◆ **What you will do**: Select, from the data, each line where "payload" occurs.
┌─ Data for processing
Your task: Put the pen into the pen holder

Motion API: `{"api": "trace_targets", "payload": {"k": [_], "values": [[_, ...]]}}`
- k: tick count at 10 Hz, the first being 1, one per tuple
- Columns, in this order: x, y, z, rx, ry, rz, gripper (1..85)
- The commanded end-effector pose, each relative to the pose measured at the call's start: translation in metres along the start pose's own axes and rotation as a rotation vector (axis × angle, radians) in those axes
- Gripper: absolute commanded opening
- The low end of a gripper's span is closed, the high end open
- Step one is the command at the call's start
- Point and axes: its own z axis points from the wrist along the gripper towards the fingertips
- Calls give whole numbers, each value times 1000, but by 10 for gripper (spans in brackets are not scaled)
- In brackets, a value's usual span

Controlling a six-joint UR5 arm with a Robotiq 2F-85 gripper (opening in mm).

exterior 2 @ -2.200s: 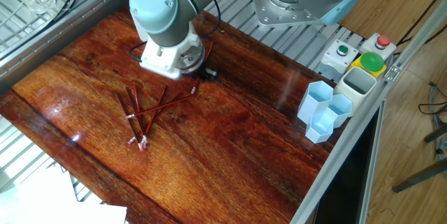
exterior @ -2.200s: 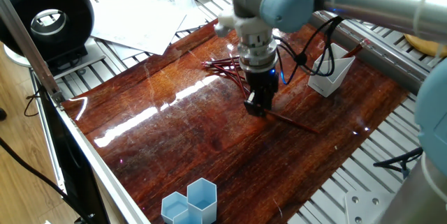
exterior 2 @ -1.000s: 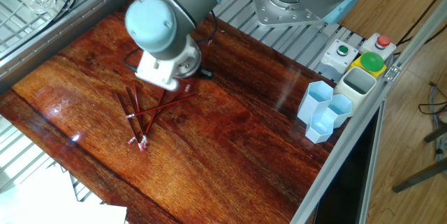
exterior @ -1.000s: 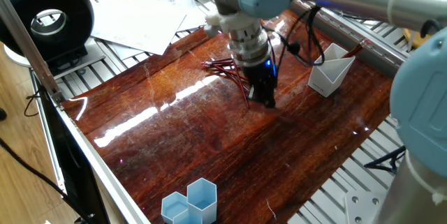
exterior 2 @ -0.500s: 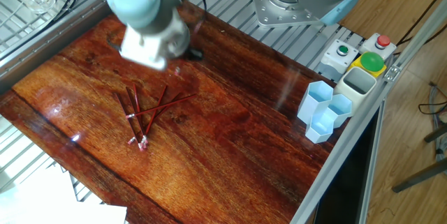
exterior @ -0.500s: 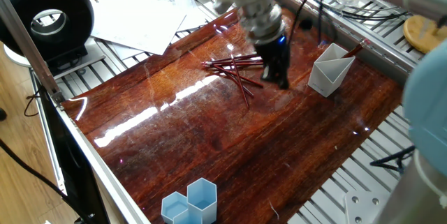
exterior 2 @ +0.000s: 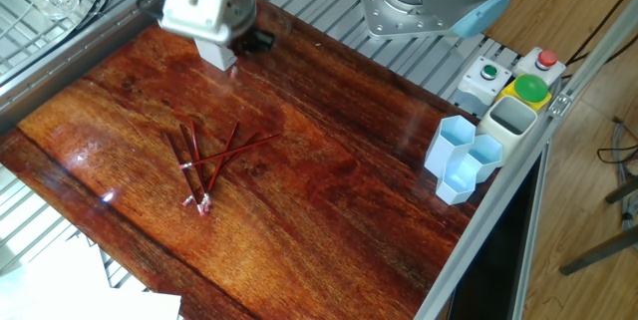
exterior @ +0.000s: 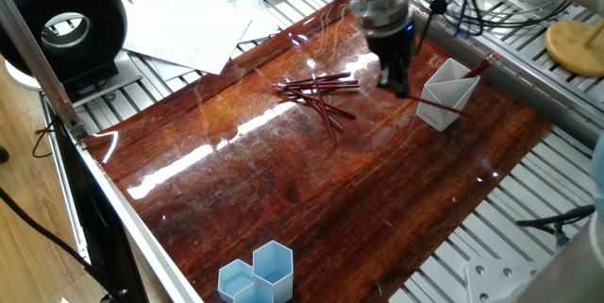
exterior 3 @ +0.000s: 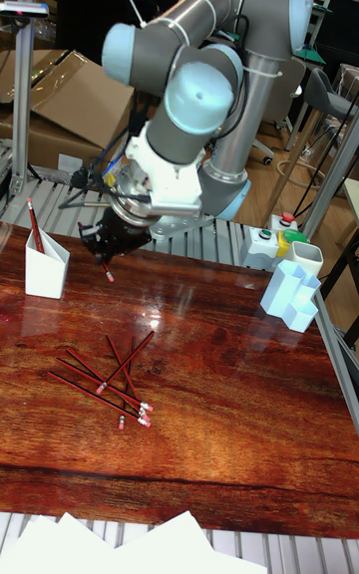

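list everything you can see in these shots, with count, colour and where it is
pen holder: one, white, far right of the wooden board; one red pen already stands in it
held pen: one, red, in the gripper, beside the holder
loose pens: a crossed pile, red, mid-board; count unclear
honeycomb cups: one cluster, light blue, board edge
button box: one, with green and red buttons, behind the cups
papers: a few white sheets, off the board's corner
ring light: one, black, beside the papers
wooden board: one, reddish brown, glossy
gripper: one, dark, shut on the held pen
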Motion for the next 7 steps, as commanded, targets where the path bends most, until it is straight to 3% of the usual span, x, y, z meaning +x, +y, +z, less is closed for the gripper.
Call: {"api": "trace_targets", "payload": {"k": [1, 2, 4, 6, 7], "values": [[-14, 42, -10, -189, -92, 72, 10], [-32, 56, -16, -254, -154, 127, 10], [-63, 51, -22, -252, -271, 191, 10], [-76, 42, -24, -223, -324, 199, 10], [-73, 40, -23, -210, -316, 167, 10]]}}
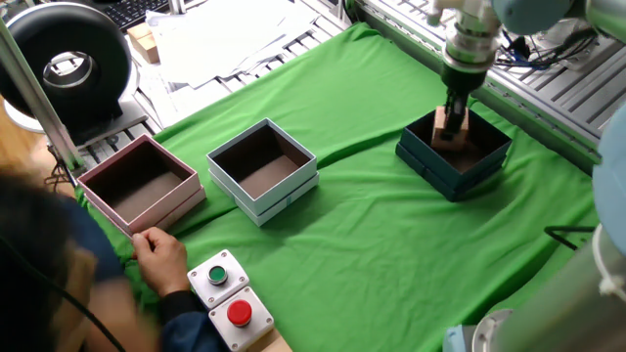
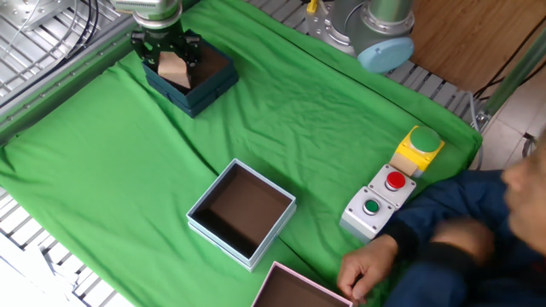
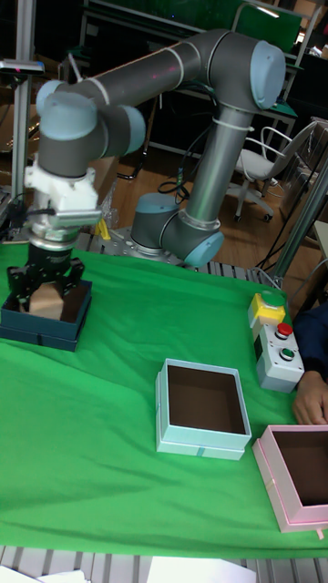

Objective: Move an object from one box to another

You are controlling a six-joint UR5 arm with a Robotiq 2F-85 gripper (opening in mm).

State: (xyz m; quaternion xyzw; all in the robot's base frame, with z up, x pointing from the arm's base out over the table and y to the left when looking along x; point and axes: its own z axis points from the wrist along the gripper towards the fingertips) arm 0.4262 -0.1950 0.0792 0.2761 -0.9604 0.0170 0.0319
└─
◆ **Result**:
Motion API: `{"api": "trace_targets", "payload": {"k": [_], "values": [[_, ...]]}}`
Call: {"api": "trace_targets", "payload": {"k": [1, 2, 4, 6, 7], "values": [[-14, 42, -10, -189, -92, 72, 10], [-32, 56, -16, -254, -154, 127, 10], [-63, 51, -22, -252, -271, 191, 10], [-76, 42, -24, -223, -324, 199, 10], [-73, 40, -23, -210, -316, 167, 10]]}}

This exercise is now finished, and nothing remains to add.